Autodidacte, il aime avant toute chose se faire plaisir et peindre. C'est donc tout naturellement qu'il aborde la peinture ou le dessin avec fougue.

Vagabond de l'âme, il apprécie les errances mentales, et tente de les mettre au profit de ses oeuvres. La peinture devient alors un langage à part entière, et s'adapte très souvent aux besoins du thème choisi.

Les sujets ainsi abordés sont dès lors très variés et, à l'image des richesses octroyées, nous offrent des techniques diverses : huile, acrylique, aquarelle, pastel ou encore gravure.

En dehors du thème récurrent du paysage breton, le sport prend une place de plus en plus importante dans l'oeuvre de l'artiste, soit comme sujet propre, soit comme moyen d'aboutir.

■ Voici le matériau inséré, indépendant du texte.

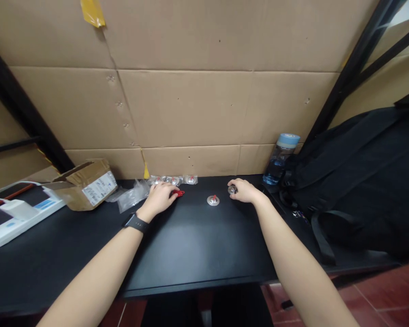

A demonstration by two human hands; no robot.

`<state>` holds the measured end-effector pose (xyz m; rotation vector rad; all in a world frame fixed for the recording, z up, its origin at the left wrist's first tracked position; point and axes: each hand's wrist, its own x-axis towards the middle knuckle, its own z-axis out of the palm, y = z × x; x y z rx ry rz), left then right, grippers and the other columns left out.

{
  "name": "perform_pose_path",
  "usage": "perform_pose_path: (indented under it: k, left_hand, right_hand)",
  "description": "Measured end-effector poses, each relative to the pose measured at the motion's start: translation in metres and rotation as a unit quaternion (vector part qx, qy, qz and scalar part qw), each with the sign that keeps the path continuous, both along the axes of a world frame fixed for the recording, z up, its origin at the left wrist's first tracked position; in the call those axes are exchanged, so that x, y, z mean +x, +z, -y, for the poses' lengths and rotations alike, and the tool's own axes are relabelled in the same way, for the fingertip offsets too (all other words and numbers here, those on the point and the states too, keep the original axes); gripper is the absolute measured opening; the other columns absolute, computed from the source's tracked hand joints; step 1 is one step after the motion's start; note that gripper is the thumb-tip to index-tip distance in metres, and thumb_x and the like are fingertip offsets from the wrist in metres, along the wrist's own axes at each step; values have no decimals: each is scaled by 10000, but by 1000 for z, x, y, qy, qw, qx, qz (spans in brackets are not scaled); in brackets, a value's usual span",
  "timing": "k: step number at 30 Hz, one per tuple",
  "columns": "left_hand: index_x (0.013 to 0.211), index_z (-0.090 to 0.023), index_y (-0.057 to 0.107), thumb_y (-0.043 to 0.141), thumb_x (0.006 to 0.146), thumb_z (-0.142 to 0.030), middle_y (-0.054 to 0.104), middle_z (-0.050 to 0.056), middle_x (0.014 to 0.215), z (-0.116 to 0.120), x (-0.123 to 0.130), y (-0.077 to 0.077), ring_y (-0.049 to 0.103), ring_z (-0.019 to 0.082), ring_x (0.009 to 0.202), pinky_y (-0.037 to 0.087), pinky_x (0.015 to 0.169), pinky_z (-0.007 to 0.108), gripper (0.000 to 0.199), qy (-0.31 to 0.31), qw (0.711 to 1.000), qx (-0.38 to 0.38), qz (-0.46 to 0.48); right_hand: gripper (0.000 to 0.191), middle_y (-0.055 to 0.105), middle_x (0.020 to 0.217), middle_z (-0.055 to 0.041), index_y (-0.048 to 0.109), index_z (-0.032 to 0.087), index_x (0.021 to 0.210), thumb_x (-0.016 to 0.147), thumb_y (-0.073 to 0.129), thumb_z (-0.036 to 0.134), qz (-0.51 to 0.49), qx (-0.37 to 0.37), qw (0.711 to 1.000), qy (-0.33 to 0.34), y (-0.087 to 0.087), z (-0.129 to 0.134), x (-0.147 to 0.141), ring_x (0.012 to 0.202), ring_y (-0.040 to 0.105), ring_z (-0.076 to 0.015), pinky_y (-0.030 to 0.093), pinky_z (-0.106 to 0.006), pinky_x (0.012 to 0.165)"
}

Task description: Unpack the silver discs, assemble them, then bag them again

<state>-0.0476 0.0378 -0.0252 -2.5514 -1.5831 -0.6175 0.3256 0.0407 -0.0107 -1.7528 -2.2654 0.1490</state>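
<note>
My left hand, with a dark watch on its wrist, rests at the back of the table. Its thumb and fingertips close on a small bunch of red hooks. Farther right, my right hand pinches a clear suction cup by its edge, just at the table surface. Between the hands lies another clear suction cup with a red hook on top, touched by neither. Several wrapped suction cups with red parts lie along the cardboard wall, partly behind my left hand.
Crumpled plastic bags and an opened cardboard box are at left, beside a white power strip. A blue-lidded water bottle and a black backpack stand at right. Cardboard panels back the black table.
</note>
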Motion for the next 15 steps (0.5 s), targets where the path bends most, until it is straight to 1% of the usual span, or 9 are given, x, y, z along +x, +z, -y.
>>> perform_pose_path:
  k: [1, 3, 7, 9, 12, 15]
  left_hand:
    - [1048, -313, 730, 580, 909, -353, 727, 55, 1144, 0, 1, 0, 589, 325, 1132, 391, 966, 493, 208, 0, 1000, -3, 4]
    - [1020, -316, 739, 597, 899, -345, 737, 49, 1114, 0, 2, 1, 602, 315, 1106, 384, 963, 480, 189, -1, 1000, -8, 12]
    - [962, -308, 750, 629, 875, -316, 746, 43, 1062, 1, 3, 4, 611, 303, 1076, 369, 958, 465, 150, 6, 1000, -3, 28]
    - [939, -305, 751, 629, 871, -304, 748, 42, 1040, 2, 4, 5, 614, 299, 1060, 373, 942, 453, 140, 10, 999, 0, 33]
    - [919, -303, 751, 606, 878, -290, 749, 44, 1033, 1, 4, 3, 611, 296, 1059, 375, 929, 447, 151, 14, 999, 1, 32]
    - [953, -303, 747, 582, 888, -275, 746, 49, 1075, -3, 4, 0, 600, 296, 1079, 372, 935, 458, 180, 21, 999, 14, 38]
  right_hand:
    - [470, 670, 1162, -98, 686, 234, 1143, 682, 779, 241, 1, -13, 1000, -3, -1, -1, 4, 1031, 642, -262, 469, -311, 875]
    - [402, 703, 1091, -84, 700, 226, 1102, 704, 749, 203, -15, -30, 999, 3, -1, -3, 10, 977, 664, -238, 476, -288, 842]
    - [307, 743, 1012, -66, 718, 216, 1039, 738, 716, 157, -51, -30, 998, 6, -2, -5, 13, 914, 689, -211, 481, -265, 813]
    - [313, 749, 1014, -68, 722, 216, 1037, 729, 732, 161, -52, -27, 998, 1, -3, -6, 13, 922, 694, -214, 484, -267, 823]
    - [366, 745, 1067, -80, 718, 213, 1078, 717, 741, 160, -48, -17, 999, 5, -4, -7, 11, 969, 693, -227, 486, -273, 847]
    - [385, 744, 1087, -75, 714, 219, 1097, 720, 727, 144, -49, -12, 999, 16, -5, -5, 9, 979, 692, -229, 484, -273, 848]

C'est ainsi que Lionel LE CALVEZ peignit, installé sur un podium, une course de vélo: la « Bernard Hinault », pendant que les coureurs cyclistes défilaient devant lui.

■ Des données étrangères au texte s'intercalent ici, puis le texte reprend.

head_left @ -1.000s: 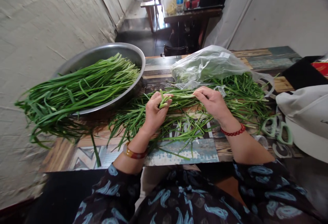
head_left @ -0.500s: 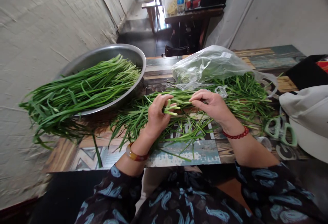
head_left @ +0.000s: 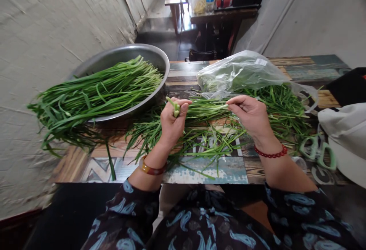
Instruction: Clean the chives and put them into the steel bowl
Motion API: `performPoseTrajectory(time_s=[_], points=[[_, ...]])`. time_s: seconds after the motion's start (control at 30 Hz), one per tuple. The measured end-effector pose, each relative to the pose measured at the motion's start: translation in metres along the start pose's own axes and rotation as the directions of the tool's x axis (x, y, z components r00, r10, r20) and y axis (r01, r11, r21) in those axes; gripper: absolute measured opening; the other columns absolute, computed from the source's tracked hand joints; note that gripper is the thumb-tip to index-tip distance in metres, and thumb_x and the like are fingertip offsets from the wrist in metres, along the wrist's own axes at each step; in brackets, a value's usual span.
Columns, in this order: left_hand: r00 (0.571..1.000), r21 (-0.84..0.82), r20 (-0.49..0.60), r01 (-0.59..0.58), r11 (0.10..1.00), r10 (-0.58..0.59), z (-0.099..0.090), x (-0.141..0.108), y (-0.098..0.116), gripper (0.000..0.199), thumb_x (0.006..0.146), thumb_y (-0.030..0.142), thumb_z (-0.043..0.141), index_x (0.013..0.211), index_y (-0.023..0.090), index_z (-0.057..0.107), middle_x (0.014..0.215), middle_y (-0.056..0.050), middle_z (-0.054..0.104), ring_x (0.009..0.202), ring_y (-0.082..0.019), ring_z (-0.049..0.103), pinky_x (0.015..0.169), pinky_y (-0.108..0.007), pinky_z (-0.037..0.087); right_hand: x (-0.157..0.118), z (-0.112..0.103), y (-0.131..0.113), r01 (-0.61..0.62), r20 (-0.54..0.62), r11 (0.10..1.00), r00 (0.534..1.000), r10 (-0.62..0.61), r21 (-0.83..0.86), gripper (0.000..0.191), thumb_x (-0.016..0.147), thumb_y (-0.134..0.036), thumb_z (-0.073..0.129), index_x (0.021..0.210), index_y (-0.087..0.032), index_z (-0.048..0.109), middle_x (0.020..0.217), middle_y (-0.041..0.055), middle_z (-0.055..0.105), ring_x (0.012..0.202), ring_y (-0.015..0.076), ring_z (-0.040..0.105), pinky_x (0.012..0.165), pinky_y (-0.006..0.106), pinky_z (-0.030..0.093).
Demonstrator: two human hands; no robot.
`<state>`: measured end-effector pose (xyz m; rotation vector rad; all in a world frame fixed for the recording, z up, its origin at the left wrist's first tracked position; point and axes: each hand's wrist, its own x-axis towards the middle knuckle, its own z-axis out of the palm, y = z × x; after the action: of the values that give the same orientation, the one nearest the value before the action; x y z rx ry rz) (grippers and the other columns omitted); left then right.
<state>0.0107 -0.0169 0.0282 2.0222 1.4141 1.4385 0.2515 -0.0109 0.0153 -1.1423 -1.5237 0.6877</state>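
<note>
My left hand (head_left: 172, 125) is closed around a few garlic chives (head_left: 176, 109), their pale cut ends poking up out of the fist. Its forefinger and thumb reach toward the right. At the right, my right hand (head_left: 252, 116) pinches the whitish end of a chive stalk (head_left: 220, 107) between thumb and forefinger, just over the loose chive pile (head_left: 197, 111) on the table. Loose green bits and leaves (head_left: 211, 141) lie below and between the hands. To the left, a big metal basin (head_left: 164, 57) holds a thick bunch of chives (head_left: 114, 86), leaves hanging over its rim.
Behind the pile lies a clear plastic bag (head_left: 243, 69) with greens in it. Pale green-handled scissors (head_left: 326, 156) and a light cap (head_left: 345, 135) are at the right. A wall (head_left: 57, 32) stands close on the left; a second table (head_left: 225, 15) is beyond.
My right hand has moved slightly right and now pinches a stalk end. The left hand has turned, so its chive ends point up instead of right. The view has shifted a little.
</note>
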Motion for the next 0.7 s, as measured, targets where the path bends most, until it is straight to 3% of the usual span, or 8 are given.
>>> performPoseTrajectory(time_s=[0.17, 0.33, 0.43, 0.57, 0.7], points=[[0.985, -0.079, 0.135, -0.096, 0.992, 0.106, 0.007, -0.004, 0.003, 0.023, 0.096, 0.030, 0.055, 0.103, 0.018, 0.074, 0.097, -0.007, 0.070, 0.094, -0.017, 0.065, 0.084, -0.032, 0.052, -0.004, 0.006, -0.005, -0.014, 0.091, 0.998, 0.996, 0.009, 0.054, 0.011, 0.084, -0.032, 0.070, 0.089, -0.023, 0.074, 0.082, 0.0021, 0.073, 0.069, 0.0153, 0.065, 0.061, 0.028, 0.052], [0.935, -0.020, 0.311, -0.173, 0.985, 0.170, 0.012, -0.009, 0.000, 0.023, 0.094, 0.023, 0.056, 0.110, 0.020, 0.072, 0.100, -0.007, 0.076, 0.091, -0.019, 0.067, 0.084, -0.035, 0.051, -0.005, 0.013, -0.020, 0.181, 0.062, 0.981, 0.982, -0.176, -0.074, 0.008, 0.087, -0.026, 0.065, 0.084, -0.025, 0.072, 0.087, 0.0034, 0.075, 0.083, 0.0190, 0.069, 0.078, 0.035, 0.056], [0.895, 0.077, 0.403, -0.239, 0.968, 0.189, 0.014, -0.011, 0.001, 0.025, 0.093, 0.019, 0.056, 0.113, 0.019, 0.071, 0.096, -0.007, 0.076, 0.081, -0.019, 0.064, 0.077, -0.033, 0.049, -0.007, 0.018, -0.027, 0.270, 0.077, 0.958, 0.962, -0.264, -0.097, 0.011, 0.089, -0.022, 0.063, 0.083, -0.025, 0.071, 0.086, 0.0032, 0.075, 0.084, 0.0187, 0.070, 0.079, 0.035, 0.056], [0.884, 0.220, 0.408, -0.339, 0.915, 0.229, 0.015, -0.012, 0.001, 0.019, 0.092, 0.019, 0.054, 0.096, 0.016, 0.073, 0.075, -0.005, 0.070, 0.068, -0.018, 0.058, 0.066, -0.031, 0.042, -0.010, 0.023, -0.023, 0.306, 0.125, 0.941, 0.949, -0.290, -0.142, 0.011, 0.090, -0.021, 0.061, 0.085, -0.026, 0.070, 0.085, 0.0031, 0.075, 0.084, 0.0188, 0.069, 0.078, 0.035, 0.055], [0.862, 0.325, 0.393, -0.456, 0.829, 0.320, 0.015, -0.012, -0.001, 0.019, 0.094, 0.023, 0.053, 0.086, 0.017, 0.069, 0.070, -0.004, 0.067, 0.064, -0.017, 0.054, 0.064, -0.031, 0.039, -0.011, 0.025, -0.010, 0.354, 0.208, 0.907, 0.928, -0.310, -0.228, 0.009, 0.092, -0.028, 0.062, 0.088, -0.025, 0.070, 0.085, 0.0053, 0.072, 0.083, 0.0199, 0.066, 0.076, 0.035, 0.052]])
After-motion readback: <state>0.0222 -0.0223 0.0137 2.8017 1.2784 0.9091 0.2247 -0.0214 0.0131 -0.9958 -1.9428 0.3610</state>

Quand il voulut traiter le thème de la « régate », il prit les moments magiques, source fondamentale de son inspiration, au sein même de l'action, soit en tant que membre d'équipage pour quelques épopées, soit sur des bateaux de presse pendant le « Spi Ouest-France », après avoir vainement et dangereusement tenté d'approcher des régates à la nage.

Pour une recherche sur la mémoire d'une civilisation, l'artiste choisit pendant un temps de peindre avec sa moto, en se servant des pneus comme outil pictural.

Après une rencontre avec un directeur de centre équestre, il décida, pour une approche différente de l'espace pictural, de peindre, à dos de cheval, de grandes fresques sur le thème de l'équidé. Ce qui lui valut un reportage sur France 3 au « Magazine du Cheval ».

Toujours en quête d'émotions nouvelles, et après 25 ans de pratique de la plongée sous-marine en apnée, l'artiste aborde voilà deux ans la plongée avec bouteille, afin de pouvoir placer son chevalet sous la surface de l'eau. Ceci sera pour lui un nouveau terrain d'investigations et de recherches multiples.

Tout récemment, Lionel Le Calvez et son fils Aurélien partaient sur les traces des Touaregs dans le sud marocain. Ils en rapportaient respectivement des croquis et des photos, source du tout nouveau thème « Touareg ».

Pour clore ce survol d'un artiste pas tout à fait comme les autres..., il est à noter que, à l'inverse de cet esprit journalistique dont Lionel LE CALVEZ sait faire preuve pour « couvrir » un sujet , le thème, lui, devient intemporel et ne veut représenter que l'émotion, gravée dans la mémoire de l'instant.

Mais Lionel Le Calvez, en plus d'être un vagabond de l'âme, devient aussi un oiseau migrateur, à la recherche de rencontres humaines et des couleurs propres à satisfaire son besoin gargantuesque de magnificence picturale.